Aynı şekilde babam da bizler için böyle düşünürdü.

"Gamze biraz sakin ol tamam mı? Sakin ol. Her şey iyi olacak. Babam iyileşecek ve-"

"Bundan nasıl emin olabiliyorsun?" diye sordum ağlarken. "Bu saçmalığı söyleyen herkesten nefret ediyorum. Ya kötü olursa her şey? O zaman ne olacak?"

Devrim aynadan bana baktı ve onun çenesinin kaskatı olduğunu gördüm. Göz göze geldiğimiz an bakışlarını kaçırdı ve başını sağa sola oynatarak boynunu rahatlattı.

"Bunları sen geldiğin zaman konuşalım olur mu?" diye fısıldadı Efe.

"Dur bekle!" dedim acı içinde. "Annem nasıl? İyi mi?"

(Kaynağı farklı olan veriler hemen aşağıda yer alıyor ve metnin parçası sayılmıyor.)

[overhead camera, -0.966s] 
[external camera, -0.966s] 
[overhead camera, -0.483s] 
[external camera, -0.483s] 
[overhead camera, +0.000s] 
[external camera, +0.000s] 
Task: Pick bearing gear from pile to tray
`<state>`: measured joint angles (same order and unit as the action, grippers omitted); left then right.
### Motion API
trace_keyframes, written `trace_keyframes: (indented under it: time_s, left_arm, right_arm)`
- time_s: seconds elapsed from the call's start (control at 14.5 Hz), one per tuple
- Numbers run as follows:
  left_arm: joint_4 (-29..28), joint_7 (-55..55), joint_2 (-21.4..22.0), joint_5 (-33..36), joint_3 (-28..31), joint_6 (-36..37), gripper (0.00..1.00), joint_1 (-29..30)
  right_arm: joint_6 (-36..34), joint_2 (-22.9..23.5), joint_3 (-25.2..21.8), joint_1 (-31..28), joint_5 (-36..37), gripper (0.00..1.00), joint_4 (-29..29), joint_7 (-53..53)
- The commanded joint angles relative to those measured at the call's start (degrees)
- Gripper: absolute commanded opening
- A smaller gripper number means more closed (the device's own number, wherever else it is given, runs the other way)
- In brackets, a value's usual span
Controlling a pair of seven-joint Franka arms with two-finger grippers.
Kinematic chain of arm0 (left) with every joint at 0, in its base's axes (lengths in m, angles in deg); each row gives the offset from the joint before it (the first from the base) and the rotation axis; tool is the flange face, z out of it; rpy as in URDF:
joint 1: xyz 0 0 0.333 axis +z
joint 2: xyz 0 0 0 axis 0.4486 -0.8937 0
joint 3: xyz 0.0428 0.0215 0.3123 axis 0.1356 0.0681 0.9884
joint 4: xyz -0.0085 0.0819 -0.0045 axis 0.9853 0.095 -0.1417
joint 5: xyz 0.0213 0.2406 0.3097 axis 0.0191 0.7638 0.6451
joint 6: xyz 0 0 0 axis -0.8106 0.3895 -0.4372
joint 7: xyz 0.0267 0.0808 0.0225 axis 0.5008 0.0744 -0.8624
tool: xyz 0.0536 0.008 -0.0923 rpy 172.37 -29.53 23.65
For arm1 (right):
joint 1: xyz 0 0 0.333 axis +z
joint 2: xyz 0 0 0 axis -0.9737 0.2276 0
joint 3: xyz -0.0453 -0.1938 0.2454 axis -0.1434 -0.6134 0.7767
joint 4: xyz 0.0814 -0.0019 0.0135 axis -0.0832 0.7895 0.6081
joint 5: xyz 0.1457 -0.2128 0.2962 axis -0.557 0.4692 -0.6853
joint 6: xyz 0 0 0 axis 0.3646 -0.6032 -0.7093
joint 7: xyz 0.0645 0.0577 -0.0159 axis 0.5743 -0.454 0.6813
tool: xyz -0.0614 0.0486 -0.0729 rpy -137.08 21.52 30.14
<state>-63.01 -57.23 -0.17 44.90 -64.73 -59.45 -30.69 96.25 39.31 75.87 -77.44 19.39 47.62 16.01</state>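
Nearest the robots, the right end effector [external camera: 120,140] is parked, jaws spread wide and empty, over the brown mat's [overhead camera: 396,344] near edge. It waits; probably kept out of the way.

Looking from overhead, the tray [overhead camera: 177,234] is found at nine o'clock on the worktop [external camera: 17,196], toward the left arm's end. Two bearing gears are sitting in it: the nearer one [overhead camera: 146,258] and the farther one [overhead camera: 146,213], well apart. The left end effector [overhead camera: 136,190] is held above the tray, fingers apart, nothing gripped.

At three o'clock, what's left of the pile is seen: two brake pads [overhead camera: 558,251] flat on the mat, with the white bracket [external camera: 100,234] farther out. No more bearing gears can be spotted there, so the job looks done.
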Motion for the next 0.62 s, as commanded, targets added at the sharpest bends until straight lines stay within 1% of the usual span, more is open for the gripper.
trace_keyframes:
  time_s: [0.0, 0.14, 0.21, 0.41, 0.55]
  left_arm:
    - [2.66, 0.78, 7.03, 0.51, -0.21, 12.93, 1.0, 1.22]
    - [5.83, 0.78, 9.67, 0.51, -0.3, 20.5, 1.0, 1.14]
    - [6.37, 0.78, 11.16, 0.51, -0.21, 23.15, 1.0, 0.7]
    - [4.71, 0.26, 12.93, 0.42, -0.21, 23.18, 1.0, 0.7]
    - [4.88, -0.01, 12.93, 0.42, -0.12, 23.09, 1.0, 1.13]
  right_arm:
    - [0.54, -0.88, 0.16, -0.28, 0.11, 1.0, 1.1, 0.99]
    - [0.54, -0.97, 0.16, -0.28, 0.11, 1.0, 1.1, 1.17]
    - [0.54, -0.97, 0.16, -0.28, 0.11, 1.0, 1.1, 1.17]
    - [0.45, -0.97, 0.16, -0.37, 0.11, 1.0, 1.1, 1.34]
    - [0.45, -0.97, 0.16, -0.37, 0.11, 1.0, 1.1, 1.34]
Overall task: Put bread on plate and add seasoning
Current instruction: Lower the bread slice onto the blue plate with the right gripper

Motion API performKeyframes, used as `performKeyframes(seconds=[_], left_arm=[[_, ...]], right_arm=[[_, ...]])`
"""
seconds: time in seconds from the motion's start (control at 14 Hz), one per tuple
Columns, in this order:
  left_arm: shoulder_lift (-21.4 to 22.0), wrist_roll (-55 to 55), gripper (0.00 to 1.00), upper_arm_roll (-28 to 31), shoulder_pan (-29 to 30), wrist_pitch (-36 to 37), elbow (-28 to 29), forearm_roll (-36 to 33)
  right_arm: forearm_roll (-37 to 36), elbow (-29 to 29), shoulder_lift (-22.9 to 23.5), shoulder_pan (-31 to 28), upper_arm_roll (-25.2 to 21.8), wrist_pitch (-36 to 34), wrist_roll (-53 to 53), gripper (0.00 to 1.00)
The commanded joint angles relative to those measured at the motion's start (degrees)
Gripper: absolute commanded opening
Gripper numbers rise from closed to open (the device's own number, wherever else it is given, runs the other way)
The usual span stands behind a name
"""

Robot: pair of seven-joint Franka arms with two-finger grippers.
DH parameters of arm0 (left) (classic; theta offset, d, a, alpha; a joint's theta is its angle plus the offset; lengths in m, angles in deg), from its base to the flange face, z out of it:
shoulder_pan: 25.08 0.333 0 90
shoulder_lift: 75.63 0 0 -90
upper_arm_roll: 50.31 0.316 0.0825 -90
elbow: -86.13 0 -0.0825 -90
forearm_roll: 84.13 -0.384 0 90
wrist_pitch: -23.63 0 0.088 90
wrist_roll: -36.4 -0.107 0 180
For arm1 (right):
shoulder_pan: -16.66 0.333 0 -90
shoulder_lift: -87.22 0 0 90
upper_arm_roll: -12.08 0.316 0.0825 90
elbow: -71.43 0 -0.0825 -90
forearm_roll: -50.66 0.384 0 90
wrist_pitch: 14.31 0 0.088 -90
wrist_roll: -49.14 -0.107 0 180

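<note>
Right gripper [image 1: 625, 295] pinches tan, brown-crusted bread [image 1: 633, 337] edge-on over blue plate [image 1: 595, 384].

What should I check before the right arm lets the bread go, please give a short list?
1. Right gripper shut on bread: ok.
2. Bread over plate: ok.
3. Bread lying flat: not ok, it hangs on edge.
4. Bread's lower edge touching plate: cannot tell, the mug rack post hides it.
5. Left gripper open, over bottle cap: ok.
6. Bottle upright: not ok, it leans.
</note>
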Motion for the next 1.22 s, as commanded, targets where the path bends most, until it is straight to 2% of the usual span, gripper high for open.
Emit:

"Sence?" İç çekti. "Sakinleştirici verdiler. Uyuyor şu an. Babamı o hastaneye getirmiş. Bize de evdeki şoför haber verdi zaten. Annem şoktan bayılmış."

"Ah!" diye inledim yüreğim sıkışırken. "Kalbim sıkışıyor Efe."

"Biliyorum güzelim, biliyorum. Hadi şimdi biraz sakinleş. Birazdan görüşürüz." Telefonu kapattık ve elimi ağzıma bastırıp daha da şiddetle ağlamaya başladım. Eğer Devrim olmasaydı çığlık çığlığa ağlardım çünkü ben ağladığım zaman gerçekten kendimi tutan insanlardan değildim.

"Bu tür durumlara hiç alışık değilsin sanırım."

Gözlerimi Devrim'in başına çevirdim. "Bu tür durumlar derken neyi kastediyorsun?"

"Hastalık. Ölüm. Ve daha birçok şey."

"İnsan böyle bir şeye nasıl alışabilir ki? Söyler misin?"

Cevap vermedi. Cevap vermesine de gerek yoktu. Buna alışamazdım. Hayatımız boyunca sevgi içinde büyüdüğümüz için en ufak bir kayıp bile canımızı yakardı.

Benim buna alışık olmamı bekleyemezdi.

"Sanırım sen alışıksın?" diye sordum.

Yine cevap vermedi.

Birkaç dakika sonra hastaneye giriş yaptığımızda elim ayağım titriyordu. Arabadan inerken kapıya tutunmak zorunda kaldım. Devrim inip benim tarafıma geldiğinde elinde çantam vardı. Ceketime sarıldım. Saçlarımda şekilsiz bir biçimde duran beremi düzelttim. Çantamı almak için elimi uzattım.

Çantayı elime verdi.

"İyi misin?" diye sordu.

Başımı salladım. Kendiliğinden akmaya devam eden gözyaşlarımı sildim. "Beni getirdiğin için teşekkür ederim."

Teşekkürümü görmezden geldi. "İçeriye girebilecek misin?"

"Evet. Evet girebilirim. Teşekkür ederim."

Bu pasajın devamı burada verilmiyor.